А вослед ей неслась звонкая песня:
И всё бы хорошо, да накатывали порой вечерами, бередили душу воспоминания. Перед глазами вставали картины осады Чернигова союзными ратями Изяслава и Всеволода Ярославичей, она видела Ратшу, падающего на жухлую осеннюю траву, Яровита с окровавленной саблей в деснице. Прошлое не хотело отступать, уходить от неё, и она верила: пробьёт, настанет час её сладкой, упоительной, неотвратимой мести.
Так и жила она, тая от всех свои желания, в тревожном терпеливом ожидании грядущих событий.

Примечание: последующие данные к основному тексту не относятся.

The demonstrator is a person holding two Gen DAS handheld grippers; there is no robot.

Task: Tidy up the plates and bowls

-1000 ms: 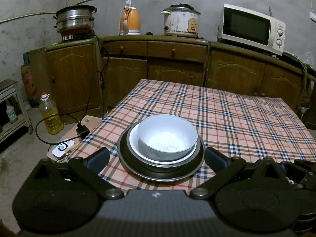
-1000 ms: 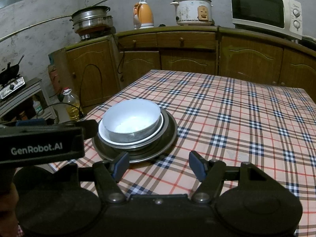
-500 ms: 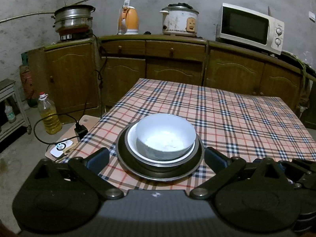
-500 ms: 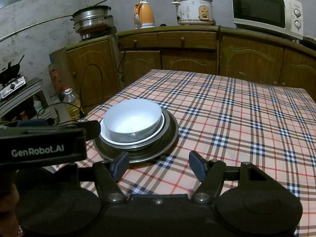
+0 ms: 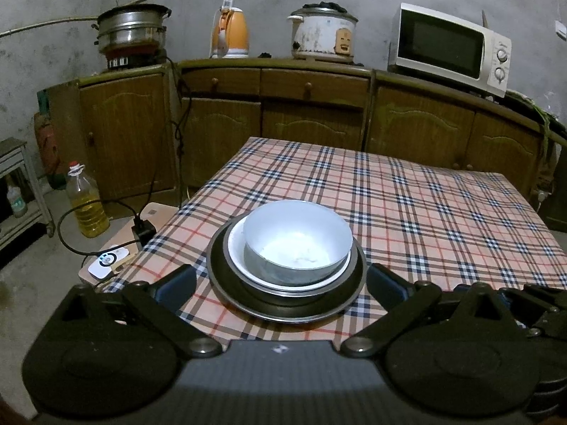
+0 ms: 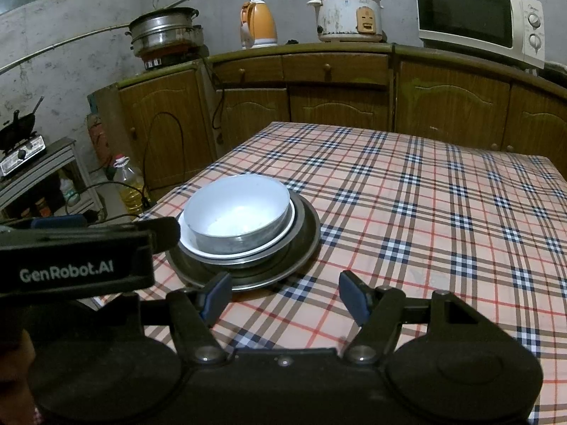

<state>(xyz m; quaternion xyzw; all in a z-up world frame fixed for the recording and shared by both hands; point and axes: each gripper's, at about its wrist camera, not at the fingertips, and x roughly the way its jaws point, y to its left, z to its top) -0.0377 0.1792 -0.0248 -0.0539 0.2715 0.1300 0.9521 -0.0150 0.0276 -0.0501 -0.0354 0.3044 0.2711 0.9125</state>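
The nested stack, white bowl (image 5: pixel 297 237) on plates, stood on the bench straight ahead of the spread, empty left tool (image 5: pixel 281 281); the right tool (image 6: pixel 285 295), also spread, had it ahead-left.

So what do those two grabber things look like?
Both are black plastic. The left gripper has two round housings, jointed link arms and dark blue pads on its fingers. The right gripper is built the same, with blue pads. White lettering on the left one's side reads GenRobot.AI in the right view.
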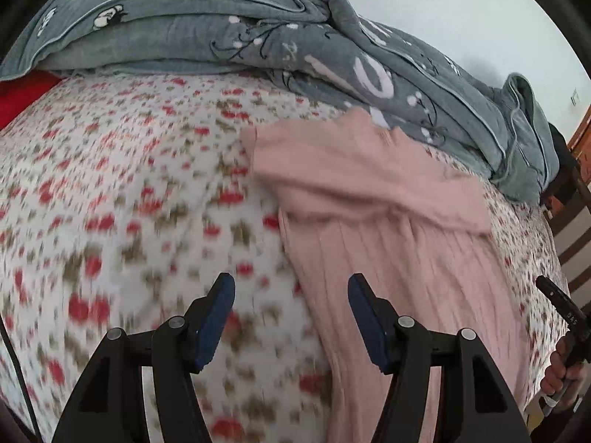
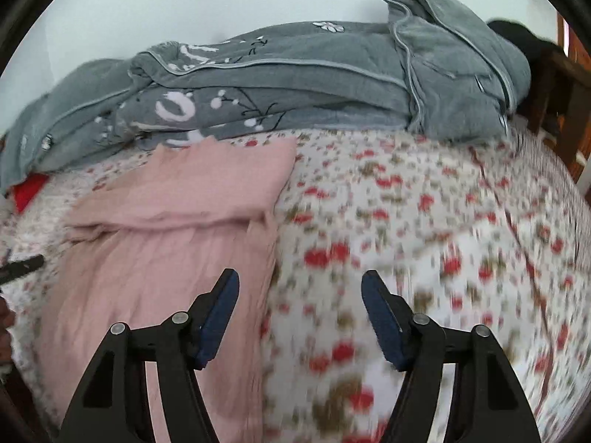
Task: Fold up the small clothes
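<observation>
A pale pink ribbed garment (image 1: pixel 399 229) lies flat on the floral bedsheet (image 1: pixel 122 184), its far part folded over towards me. In the left wrist view it lies to the right of my left gripper (image 1: pixel 291 288), which is open and empty above the garment's left edge. In the right wrist view the garment (image 2: pixel 166 229) lies to the left. My right gripper (image 2: pixel 300 284) is open and empty above the garment's right edge and the sheet (image 2: pixel 424 240). The tip of the other gripper shows at the edge of each view (image 1: pixel 554 295).
A rumpled grey quilt (image 1: pixel 258 37) with white print lies along the far side of the bed, also in the right wrist view (image 2: pixel 295 81). A red item (image 1: pixel 22 96) sits at the far left. A wooden bed frame (image 2: pixel 569 85) stands at the right.
</observation>
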The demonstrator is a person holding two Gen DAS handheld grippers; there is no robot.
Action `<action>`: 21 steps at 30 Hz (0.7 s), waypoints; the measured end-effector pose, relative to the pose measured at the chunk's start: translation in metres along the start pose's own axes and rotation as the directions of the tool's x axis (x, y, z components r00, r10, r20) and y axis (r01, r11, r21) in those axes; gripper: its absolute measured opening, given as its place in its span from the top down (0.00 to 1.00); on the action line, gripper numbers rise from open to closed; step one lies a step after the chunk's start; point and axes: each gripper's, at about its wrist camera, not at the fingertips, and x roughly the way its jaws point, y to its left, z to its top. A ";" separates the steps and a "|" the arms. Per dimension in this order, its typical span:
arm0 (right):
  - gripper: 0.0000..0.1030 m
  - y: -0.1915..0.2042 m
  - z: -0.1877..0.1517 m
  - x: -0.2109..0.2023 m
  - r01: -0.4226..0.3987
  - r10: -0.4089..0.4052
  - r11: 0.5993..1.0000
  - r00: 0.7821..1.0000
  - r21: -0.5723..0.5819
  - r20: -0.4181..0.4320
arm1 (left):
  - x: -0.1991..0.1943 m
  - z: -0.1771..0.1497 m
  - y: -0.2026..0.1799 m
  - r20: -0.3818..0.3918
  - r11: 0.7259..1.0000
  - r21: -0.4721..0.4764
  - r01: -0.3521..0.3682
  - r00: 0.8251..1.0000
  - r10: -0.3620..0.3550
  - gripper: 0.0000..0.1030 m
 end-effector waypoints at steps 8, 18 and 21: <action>0.43 0.003 -0.057 -0.034 -0.009 0.008 0.999 0.999 -0.032 -0.038 | -0.029 -0.058 -0.010 -0.016 1.000 0.005 -0.004 1.000 0.004 0.41; 0.45 0.007 -0.116 -0.061 -0.117 0.115 0.993 0.991 -0.021 -0.062 | -0.051 -0.131 -0.036 -0.059 0.992 0.085 0.094 0.994 -0.089 0.41; 0.45 0.010 -0.129 -0.065 -0.130 0.128 0.991 0.990 -0.024 -0.056 | -0.048 -0.149 -0.039 -0.078 0.989 0.091 0.115 0.991 -0.108 0.40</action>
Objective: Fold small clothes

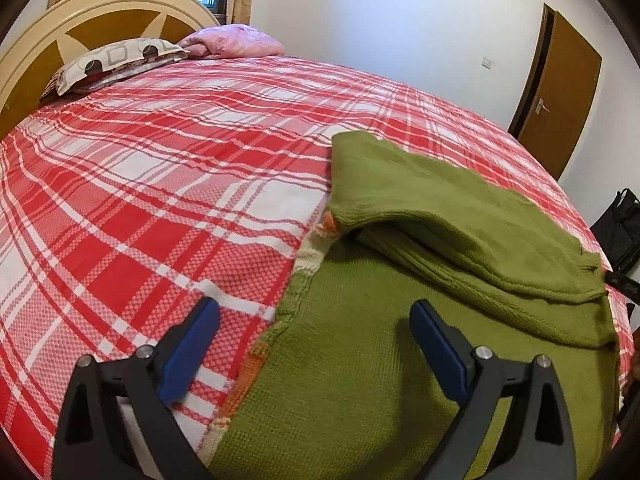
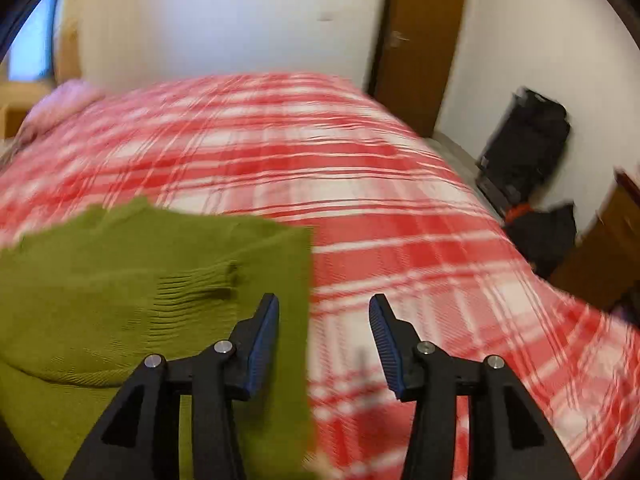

Вначале князю Владимиру Мономаху было страшно проезжать по пустынным притихшим улицам черниговского посада, осматривать чёрные пепелища на местах былых строений, озирать закопчённые стены крома[101] и покосившийся, пострадавший при пожаре собор Спаса. Думалось со скорбью: неужели это он (он, Владимир Мономах!) велел жечь эти дома, церкви, ломать заборы?! Руки опускались, он не знал, как ему теперь быть, что делать. Ведь даже смотреть в глаза горожанам – и то не мог. Только и слышал за спиной обидные, задевающие за живое слова: «Ворог!», «Кровопивец!», «Злодей!» Упрямо сжимал уста, стискивал руки в кулаки, крепился, терпел.
Первым делом велел подновить собор, собрал лучших камнесечцев из окрестных сёл и городов. Следом стали отстраивать крепостные стены.
Людины и ремественники роптали: Владимир отрывал их от привычных дел, велел валить лес, копать землю, забирал на строительство коней и подводы.
Жужжали пилы, стучали топоры, лопаты. И вот уже, как прежде, вознёсся к небесам собор Спаса с шеломовидным главным куполом на толстом барабане, с боковыми остроглавыми башенками, устремлёнными в голубой небесный простор. Желтели в вышине золотые кресты, а рядом горделиво реяли на вновь отстроенных и подновлённых городских башнях стяги.
Работа спорилась, разрушенный и разграбленный Чернигов оживал. Владимир с утра до ночи пребывал на строительстве, носился как угорелый взад-вперёд, давал короткие наказы, а иной раз и сам с дружинниками брался за бревно. Вечерами, усталый, измождённый, с ломотой в спине, падал он на жёсткое ложе в наскоро срубленной для него избе и мгновенно, не чуя рук и ног, проваливался в глубокий безмятежный сон. А поутру всё начиналось сызнова.